Let me confess the truth, you were conceived during a drunken weekend in Las Vegas. Not that I was drinking, you understand, but those Shriners I devoured were another story…

When you where born, you took after your showgirl mother and sadly looked nothing like me. Your mother was too career oriented to want to raise a child and in my circles your appearance would have been a liability, so we felt it was best to give you up for adoption and a chance at a better life. I’m sorry it didn’t work out the way I hoped.

Sadly, your mother is no longer with us. During another drunken Vegas weekend, I accidentally ate her. It was an honest mistake. She was working on her new act and those swinging tassels sure looked like a couple of Shriners, as least with my booze goggles on.
I would love to see you again, although I’m embarrassed to admit that, like your adopted mother, I too am in need of a kidney. And a liver, heart, and spleen. Also some cocktail sauce. I would be honored for you, my son, to be able to give them to me, your loving father.
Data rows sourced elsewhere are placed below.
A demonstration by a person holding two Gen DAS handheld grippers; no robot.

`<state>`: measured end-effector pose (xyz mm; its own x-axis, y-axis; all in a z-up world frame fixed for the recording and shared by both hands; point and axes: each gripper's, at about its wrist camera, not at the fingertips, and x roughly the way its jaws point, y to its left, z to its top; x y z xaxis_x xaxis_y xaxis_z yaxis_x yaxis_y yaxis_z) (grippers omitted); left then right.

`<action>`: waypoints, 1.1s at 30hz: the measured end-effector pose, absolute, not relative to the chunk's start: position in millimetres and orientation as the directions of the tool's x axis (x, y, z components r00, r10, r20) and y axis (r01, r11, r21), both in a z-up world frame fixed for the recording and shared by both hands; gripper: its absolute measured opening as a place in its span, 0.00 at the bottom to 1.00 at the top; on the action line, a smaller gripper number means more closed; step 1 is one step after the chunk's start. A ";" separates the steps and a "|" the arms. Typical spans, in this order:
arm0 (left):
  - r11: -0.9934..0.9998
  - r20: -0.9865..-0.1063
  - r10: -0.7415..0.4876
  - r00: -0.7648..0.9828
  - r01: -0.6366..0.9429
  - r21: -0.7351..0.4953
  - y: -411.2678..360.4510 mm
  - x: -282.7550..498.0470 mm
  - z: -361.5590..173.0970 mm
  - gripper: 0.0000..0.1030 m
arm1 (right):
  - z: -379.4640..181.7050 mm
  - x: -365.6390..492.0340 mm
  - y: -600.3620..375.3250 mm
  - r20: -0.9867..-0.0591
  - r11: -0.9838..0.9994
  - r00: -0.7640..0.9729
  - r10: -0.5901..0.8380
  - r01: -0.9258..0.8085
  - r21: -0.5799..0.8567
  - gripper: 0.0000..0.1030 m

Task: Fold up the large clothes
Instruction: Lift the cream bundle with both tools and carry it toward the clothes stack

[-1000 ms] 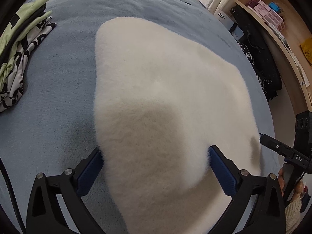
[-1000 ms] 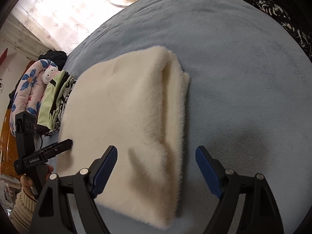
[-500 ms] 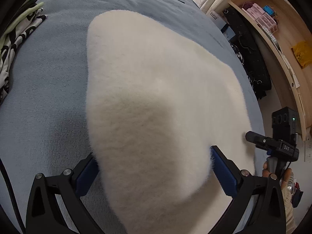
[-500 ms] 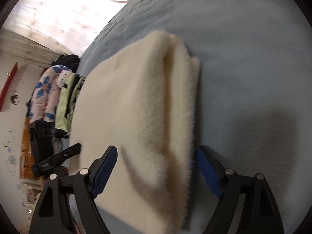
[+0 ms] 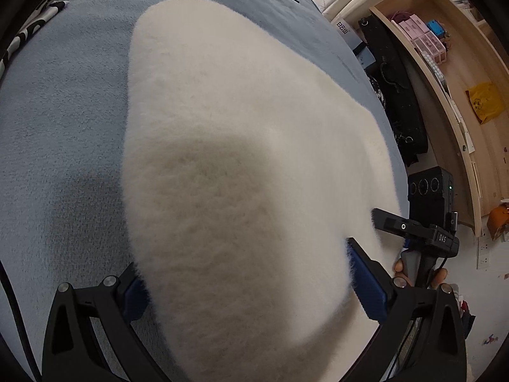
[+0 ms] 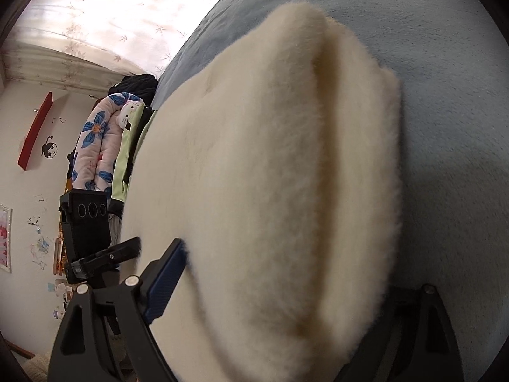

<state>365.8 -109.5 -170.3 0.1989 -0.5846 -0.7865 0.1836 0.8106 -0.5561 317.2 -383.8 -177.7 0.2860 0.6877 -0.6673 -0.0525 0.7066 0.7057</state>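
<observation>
The left gripper (image 5: 251,283) is standing wide, and the right gripper (image 6: 286,289) is opening, each straddling the near edge of the folded cream fleece garment (image 5: 241,146) lying on the blue bed (image 5: 63,102) without squeezing it. Bare bedding is lying free beyond it. Only the left view is showing the wooden shelves (image 5: 445,73); only the right, the curtain (image 6: 105,16).

Compared with a second ago, I have both grippers lower and tipped further down over the folded cream fluffy fleece garment (image 5: 241,172), which now fills more of each view. My right gripper (image 6: 280,286) has its jaws opening, and the garment's thick folded edge now sits between them, hiding the right blue pad. My left gripper (image 5: 251,280) now straddles the garment's near end more closely.
</observation>
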 end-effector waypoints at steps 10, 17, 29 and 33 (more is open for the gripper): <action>0.797 -0.783 -0.601 0.159 0.192 -0.572 -118.1 376.6 -175.1 1.00 | -174.5 316.8 -379.5 -0.686 0.729 0.309 0.658 -0.034 0.684 0.86; 0.826 -0.805 -0.559 0.197 0.211 -0.522 -133.7 373.6 -168.2 0.94 | -170.1 312.3 -383.4 -0.676 0.724 0.336 0.656 -0.028 0.689 0.72; 0.890 -0.839 -0.443 0.316 0.268 -0.369 -150.1 349.1 -129.3 0.70 | -133.7 294.3 -360.8 -0.721 0.788 0.384 0.577 -0.029 0.615 0.46; 0.899 -0.845 -0.422 0.327 0.267 -0.346 -144.8 335.9 -114.5 0.69 | -126.9 278.5 -343.0 -0.739 0.801 0.360 0.569 -0.041 0.597 0.45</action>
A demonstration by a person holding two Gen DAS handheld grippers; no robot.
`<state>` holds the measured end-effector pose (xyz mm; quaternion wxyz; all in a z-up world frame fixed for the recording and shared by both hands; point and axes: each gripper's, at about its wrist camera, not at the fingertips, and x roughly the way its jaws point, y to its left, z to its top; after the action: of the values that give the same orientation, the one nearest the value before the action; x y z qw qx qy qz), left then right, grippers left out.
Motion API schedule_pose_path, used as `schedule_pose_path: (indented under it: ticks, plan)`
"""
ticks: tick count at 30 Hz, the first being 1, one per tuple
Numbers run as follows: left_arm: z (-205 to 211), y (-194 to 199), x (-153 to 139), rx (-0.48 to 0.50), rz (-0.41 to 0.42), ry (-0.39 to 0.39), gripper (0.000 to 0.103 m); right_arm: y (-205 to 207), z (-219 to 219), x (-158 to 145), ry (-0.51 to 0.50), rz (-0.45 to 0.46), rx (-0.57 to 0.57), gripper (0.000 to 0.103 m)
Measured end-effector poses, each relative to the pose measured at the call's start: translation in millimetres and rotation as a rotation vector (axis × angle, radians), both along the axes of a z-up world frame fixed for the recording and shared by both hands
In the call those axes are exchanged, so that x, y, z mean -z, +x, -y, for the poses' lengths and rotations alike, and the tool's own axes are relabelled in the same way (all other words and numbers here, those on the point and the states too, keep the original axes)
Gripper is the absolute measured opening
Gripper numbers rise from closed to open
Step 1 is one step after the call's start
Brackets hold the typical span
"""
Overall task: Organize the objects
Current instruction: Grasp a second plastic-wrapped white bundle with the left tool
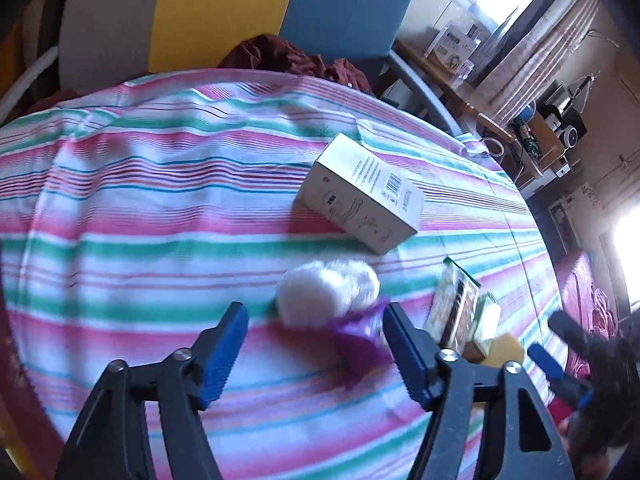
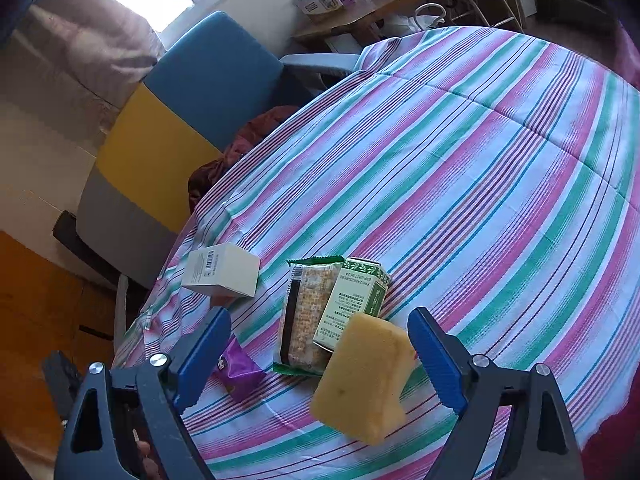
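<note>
My left gripper [image 1: 314, 330] is open above the striped cloth. Just beyond its fingertips lie a white fluffy ball [image 1: 326, 292] and a purple wrapper [image 1: 362, 336]. A white carton [image 1: 360, 194] lies farther on. My right gripper [image 2: 320, 340] is open; a yellow sponge [image 2: 366, 376] lies between its fingers on the cloth. Beyond the sponge lie a cracker packet [image 2: 306, 316] and a green tea box [image 2: 352, 300] side by side. The purple wrapper [image 2: 240, 368] lies by the left finger. The white carton [image 2: 222, 270] sits at the cloth's left edge.
The table is covered by a pink, green and white striped cloth [image 2: 480, 184]. A blue, yellow and grey chair [image 2: 180, 112] with a dark red garment [image 1: 288, 58] stands behind it. A cluttered wooden desk [image 2: 360, 4] stands farther back. My right gripper shows at the left wrist view's right edge [image 1: 568, 364].
</note>
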<state>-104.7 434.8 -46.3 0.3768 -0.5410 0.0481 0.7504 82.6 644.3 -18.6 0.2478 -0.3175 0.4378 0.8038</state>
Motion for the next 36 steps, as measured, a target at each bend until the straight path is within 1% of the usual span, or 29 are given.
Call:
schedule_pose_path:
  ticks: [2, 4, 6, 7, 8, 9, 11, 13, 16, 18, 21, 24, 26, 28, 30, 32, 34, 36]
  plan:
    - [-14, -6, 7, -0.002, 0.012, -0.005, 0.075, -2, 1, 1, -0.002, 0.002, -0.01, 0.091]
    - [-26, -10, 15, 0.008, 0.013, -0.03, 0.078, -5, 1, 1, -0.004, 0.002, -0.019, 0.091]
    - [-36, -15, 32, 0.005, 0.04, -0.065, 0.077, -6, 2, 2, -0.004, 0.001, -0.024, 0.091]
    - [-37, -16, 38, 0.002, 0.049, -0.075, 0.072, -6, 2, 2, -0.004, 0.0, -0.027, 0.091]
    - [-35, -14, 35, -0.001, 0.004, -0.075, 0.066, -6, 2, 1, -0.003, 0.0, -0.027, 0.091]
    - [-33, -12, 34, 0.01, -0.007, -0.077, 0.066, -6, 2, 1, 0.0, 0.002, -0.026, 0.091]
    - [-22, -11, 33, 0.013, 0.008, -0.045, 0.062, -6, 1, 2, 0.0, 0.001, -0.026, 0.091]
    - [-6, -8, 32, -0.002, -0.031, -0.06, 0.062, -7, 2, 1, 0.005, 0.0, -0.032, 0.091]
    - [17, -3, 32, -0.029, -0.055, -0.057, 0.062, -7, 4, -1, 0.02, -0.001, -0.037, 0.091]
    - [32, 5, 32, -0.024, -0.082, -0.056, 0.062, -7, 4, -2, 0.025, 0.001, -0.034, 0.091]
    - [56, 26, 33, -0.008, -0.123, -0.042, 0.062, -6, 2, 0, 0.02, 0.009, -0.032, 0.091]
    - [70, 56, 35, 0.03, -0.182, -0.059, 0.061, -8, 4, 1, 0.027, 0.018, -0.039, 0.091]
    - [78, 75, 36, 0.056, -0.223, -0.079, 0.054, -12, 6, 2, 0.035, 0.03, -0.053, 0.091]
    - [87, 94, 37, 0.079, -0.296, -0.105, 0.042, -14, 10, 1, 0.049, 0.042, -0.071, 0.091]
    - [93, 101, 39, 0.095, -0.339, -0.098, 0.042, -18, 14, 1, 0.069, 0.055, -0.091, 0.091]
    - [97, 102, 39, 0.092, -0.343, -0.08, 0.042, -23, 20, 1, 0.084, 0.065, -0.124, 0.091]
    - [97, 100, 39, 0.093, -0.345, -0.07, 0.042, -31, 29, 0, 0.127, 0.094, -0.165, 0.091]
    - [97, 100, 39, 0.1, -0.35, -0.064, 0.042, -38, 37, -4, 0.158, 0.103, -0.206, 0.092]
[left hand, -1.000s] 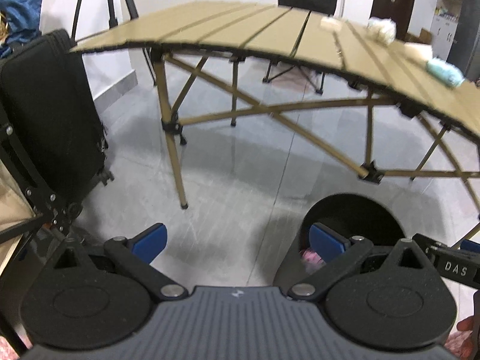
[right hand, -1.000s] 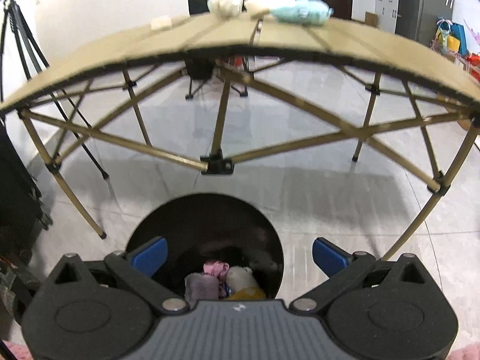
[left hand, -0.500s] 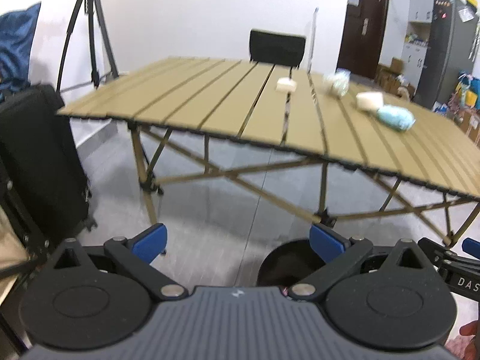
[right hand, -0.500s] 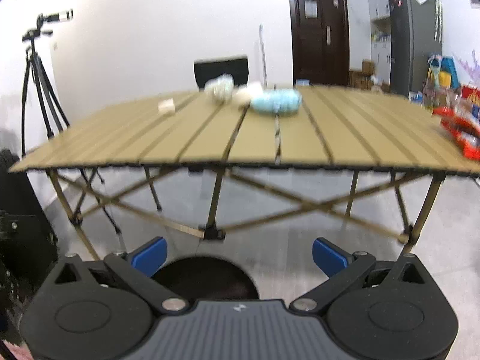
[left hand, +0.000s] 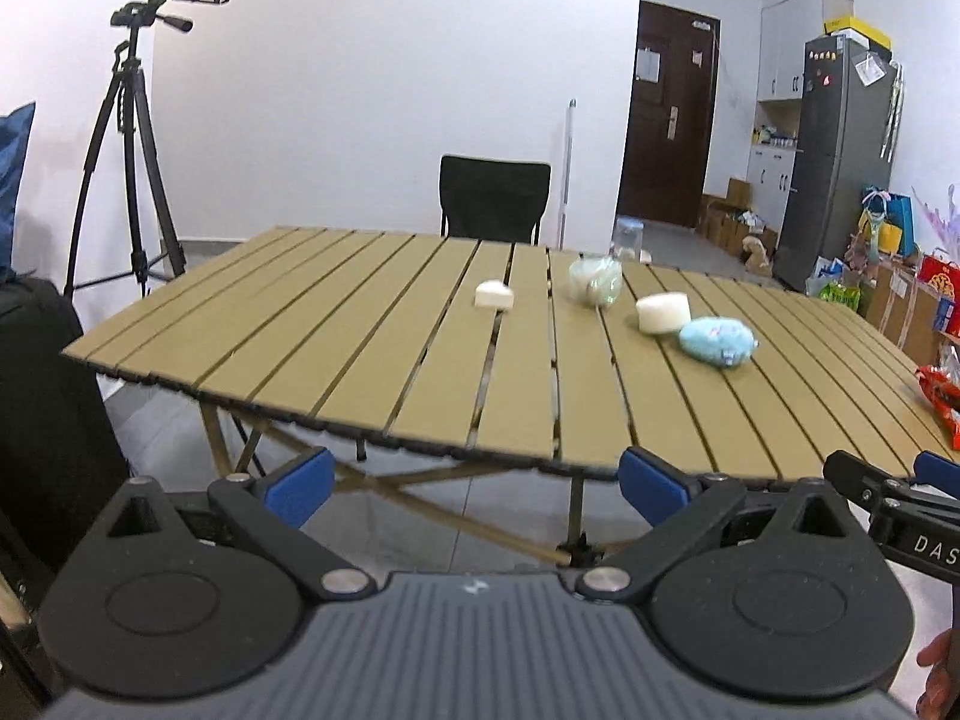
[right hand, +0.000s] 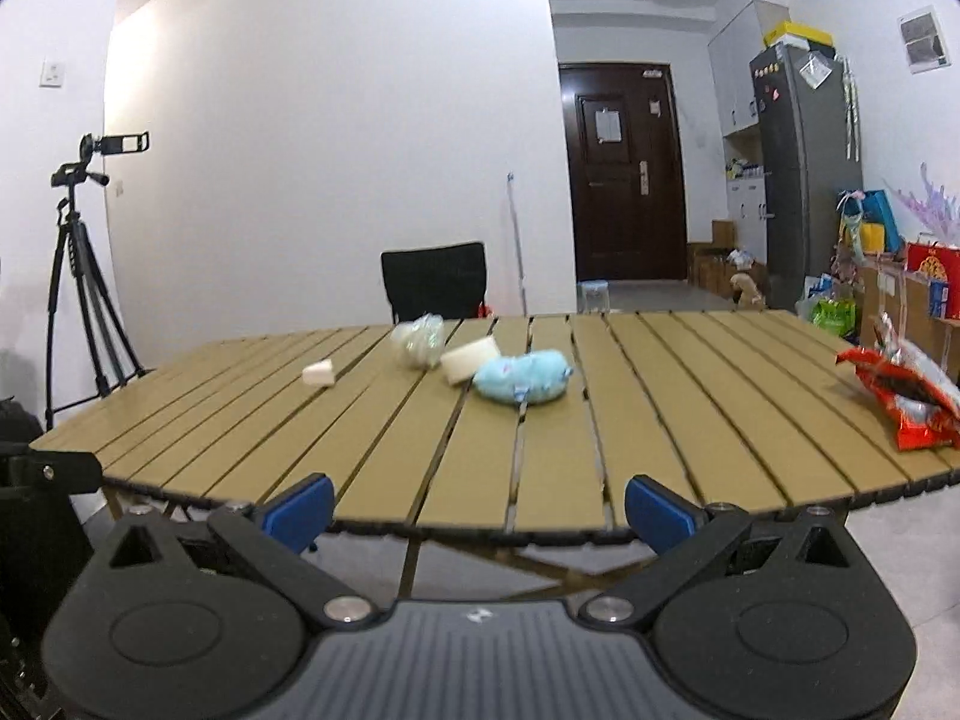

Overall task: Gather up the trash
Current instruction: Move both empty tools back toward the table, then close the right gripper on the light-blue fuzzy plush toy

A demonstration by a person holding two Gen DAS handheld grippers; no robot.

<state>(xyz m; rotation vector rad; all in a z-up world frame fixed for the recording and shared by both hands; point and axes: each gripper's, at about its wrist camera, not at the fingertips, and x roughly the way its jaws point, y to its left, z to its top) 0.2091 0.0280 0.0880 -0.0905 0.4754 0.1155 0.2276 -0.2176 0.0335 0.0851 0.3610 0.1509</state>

You are welcome to come visit me and donate the organs in person. If this is inconvenient for you, I can send some of my followers by to pick them up.

Remember a father’s hunger—I mean love—knows no bounds.


Dear Cthulhu welcomes letters and questions at All letters become the property of Dear Cthulhu and may be used in future columns. Dear Cthulhu is a work of fiction and satire and is © and ™ Patrick Thomas. All rights reserved.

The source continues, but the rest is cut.